● Information shown:
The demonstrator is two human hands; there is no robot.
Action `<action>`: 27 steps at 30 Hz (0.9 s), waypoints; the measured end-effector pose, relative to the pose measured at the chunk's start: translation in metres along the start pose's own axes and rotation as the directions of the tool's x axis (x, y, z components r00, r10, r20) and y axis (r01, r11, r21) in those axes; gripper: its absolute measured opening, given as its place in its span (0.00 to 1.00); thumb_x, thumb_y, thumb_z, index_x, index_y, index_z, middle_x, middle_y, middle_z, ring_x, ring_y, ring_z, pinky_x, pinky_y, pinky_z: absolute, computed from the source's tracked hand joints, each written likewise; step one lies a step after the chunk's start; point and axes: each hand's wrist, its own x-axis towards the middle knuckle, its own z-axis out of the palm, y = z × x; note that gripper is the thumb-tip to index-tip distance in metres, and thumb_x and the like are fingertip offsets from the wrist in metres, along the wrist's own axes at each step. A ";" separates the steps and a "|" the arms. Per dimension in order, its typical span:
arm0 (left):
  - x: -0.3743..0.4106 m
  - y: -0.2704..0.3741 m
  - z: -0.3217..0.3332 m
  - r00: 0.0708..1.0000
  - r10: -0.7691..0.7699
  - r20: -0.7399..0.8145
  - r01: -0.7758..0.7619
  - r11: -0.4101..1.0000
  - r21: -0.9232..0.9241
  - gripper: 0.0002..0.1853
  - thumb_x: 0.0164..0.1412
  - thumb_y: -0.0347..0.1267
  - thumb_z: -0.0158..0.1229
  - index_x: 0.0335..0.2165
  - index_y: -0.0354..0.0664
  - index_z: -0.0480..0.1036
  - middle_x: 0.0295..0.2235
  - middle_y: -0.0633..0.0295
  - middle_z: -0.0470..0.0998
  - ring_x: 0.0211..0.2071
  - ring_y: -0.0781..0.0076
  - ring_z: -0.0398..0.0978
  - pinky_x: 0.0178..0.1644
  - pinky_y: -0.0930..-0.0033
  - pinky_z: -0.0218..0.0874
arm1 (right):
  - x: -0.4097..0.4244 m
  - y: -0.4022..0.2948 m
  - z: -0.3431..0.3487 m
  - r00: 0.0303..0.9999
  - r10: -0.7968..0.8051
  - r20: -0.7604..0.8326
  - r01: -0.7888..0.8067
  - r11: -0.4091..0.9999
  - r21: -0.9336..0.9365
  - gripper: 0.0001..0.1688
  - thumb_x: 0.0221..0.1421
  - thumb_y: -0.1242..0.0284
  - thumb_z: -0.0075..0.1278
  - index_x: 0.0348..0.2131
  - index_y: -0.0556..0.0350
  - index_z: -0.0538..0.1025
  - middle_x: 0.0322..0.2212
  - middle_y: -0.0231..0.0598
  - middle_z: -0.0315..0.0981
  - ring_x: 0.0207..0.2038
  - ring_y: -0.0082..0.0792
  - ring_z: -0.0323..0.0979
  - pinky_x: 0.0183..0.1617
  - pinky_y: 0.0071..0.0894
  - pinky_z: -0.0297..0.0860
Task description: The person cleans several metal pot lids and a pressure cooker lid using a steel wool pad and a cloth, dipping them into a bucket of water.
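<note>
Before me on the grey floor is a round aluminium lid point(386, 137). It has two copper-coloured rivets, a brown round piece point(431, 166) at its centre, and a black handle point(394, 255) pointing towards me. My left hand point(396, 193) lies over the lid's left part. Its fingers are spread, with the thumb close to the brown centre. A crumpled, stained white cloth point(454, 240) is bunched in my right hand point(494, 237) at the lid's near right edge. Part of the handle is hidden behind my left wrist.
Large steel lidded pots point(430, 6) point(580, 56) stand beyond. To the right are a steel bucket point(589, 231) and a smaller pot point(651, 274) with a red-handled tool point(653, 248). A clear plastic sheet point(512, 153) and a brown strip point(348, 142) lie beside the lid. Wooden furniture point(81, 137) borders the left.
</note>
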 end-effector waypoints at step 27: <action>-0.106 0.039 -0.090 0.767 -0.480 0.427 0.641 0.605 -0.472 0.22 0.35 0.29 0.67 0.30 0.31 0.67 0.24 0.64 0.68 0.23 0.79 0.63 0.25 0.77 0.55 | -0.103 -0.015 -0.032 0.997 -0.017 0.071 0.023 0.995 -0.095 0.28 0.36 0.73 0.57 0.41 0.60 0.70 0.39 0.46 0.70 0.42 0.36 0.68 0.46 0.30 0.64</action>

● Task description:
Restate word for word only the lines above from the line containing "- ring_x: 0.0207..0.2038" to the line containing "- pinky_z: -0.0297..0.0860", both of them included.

● Answer area:
  - ring_x: 0.0207..0.2038
  - ring_y: -0.0082..0.0792
  - ring_z: -0.0323..0.0979
  - pinky_x: 0.0183..0.1617
  - pinky_y: 0.0071..0.0894
  - pinky_z: -0.0297..0.0860

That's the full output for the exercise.